Il quarto trasferimento è bello lungo: il tempo non manca, ma sono tanti i chilometri ed il dislivello. Arriviamo in cima alla 4 abbastanza provati. Un po’ di recupero, poi ci aspetta la morte. La PS4 è infatti la peggiore: esposta a nord è viscida anche d’estate. Ci sono numerosi passaggi in contropendenza che saranno critici, molto pedalato con alcuni tratti di salita tecnica su cui riuscire a non impantanarsi sarà un’impresa. Parto, con la consapevolezza di non dover strafare, ma già alla prima curva mi incastro in una canala e finisco dritto in mezzo alle fettucce e ad una pianta. Male, molto male… Pessimo inizio. Riparto, cerco di evitare come la peste il sentiero, puntando al più grippante prato sui lati. La bici scorre male nell’erba alta, ma almeno tiene qualcosa. Qui è un continuo jolly, la bici va dove vuole lei e tenerla dritta non è facile. Arriva il punto critico: il tornante delle radici. Lo sbaglio miseramente, mi scivola la ruota anteriore in entrata e cerco di cavarmela alla bell’e meglio per non cadere. Piedi sganciati, chiappe sulla ruota dietro. Sbaglio anche la curva dopo, sono completamente cotto. Riprendo, ultime curve in contropendenza e finalmente la fine. Che disastro… In questa speciale non si stava veramente in piedi, quanto avrei voluto una gomma da fango!
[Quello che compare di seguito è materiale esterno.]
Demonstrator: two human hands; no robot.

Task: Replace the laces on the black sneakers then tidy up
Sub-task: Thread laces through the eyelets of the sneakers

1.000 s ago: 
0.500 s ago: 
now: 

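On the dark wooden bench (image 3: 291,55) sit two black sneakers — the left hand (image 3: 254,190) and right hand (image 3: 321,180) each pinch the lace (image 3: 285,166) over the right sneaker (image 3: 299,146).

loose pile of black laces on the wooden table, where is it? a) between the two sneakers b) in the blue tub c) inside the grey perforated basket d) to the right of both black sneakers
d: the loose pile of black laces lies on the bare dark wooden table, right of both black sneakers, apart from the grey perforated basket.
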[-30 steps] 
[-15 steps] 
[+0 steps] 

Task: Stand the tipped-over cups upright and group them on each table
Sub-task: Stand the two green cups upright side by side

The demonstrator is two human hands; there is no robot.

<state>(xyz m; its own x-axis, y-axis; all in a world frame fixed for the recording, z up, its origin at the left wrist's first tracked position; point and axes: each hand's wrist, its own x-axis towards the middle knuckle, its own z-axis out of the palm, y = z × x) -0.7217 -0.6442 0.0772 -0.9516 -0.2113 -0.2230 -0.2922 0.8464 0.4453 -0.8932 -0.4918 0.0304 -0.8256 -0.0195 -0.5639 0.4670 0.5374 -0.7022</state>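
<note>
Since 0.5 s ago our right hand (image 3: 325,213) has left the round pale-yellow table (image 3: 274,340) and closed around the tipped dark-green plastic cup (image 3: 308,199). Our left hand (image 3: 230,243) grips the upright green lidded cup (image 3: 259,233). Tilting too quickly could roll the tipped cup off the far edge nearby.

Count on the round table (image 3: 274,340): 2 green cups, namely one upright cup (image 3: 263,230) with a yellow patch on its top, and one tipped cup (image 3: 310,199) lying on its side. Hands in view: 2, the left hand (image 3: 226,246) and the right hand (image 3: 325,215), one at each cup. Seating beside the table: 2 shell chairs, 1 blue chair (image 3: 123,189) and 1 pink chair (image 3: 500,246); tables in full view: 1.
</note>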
Ripartiamo, laviamo la bici al campeggio lungo il percorso, quindi brevissimo trasferimento ed ultima speciale, la più ostica. Un sentiero stretto e tecnico in mezzo agli alberi, con un fondo morbidissimo ed insidioso, nessun margine di errore e pietre viscide e radici ogni tanto messe li a darti il colpo di grazia. Cerco di non strafare, qui è importante non sbagliare. Mi gioco numerosi jolly, soprattutto sui ripidi, prendo a spallate alcuni alberi ma comunque non cado. Questo è importante. Qui si punta a sopravvivere! Arrivo in fondo, ora ci immettiamo nel prologo. Le energie ci sono ancora, affronto la pietraia a velocità fotonica, rilancio lungo il fiume affronto il guado senza quasi frenare. Mi sa che son sceso meglio oggi di ieri! Ultimo rilancio a tutta, testa bassa, dai il 100% sui pedali ed ecco il traguardo!
La gara è finita, ora è giunto il momento di cambiarsi e di una doccia bollente.
Che dire della gara? Bella, ben organizzata, nonostante all’inizio sembrasse una passeggiata, la pioggia ha reso insidiosi i sentieri rendendo la competizione piuttosto selettiva. Poche le defezioni nonostante il meteo avverso, così si fa! Avrei fatto meglio la mattina a girarmi nel letto? Assolutamente no, la soddisfazione dopo 1600m e 5PS sotto la pioggia è tantissima.
Concluderò 53° tra i Pro, sono soddisfatto nonostante la scelta sbagliata delle gomme. Alla fine tutto quel drifting fa sempre scuola!